Dive Brief:
- Europe’s highest court has invalidated the “safe harbor” agreement allowing the free exchange of digital information between the United States and the European Union.
- The European Court of Justice said that information leaked by former NSA contractor Edward Snowden revealed that American intelligence agencies’ access to personal data could infringe upon European citizens’ privacy rights.
- Tech companies including Google, Facebook, and Microsoft downplayed the decision’s impact, conducting business as usual under existing treaties.
Dive Insight:
Looking for data on purchase patterns to target consumers living in the European Union? Look fast—the EU’s highest court has struck down a “safe harbor” agreement allowing the free transfer of information collected on the web between the EU and U.S. The ruling could severely limit marketers’ access to consumer data culled from web searches, online shopping and social media posts.

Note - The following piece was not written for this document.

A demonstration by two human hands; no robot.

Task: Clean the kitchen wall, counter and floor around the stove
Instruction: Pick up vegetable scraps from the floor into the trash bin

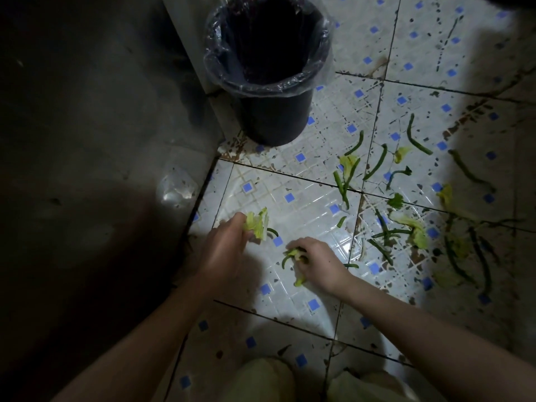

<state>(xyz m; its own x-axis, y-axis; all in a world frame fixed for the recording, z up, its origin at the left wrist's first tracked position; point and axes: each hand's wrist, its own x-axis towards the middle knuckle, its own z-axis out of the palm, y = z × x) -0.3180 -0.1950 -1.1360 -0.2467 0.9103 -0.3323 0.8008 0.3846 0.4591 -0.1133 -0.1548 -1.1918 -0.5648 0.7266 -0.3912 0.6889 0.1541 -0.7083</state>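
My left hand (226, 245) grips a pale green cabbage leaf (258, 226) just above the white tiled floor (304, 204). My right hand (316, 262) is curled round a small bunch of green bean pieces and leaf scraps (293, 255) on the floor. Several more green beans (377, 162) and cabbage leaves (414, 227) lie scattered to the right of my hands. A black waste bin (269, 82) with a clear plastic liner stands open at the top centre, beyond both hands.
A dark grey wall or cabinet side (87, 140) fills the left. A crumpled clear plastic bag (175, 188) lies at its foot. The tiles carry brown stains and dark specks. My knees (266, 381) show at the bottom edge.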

The decision resulted from a case brought by Austrian graduate student Max Schrems, who alleged that Facebook misused Europeans’ data while cooperating with the NSA’s Prism surveillance program—a charge Facebook has denied. The First Vice President of the European Commission, Frans Timmermans, says that data transfer can continue under while the Commission works with regulators in each of the EU’s 28 member nations to apply the decision.
The agreement had been in place since 2000, mandating only that American companies treat personal data taken from the EU with the same protections as they enjoyed inside the region. The U.S. and EU have been negotiating a new agreement for nearly two years.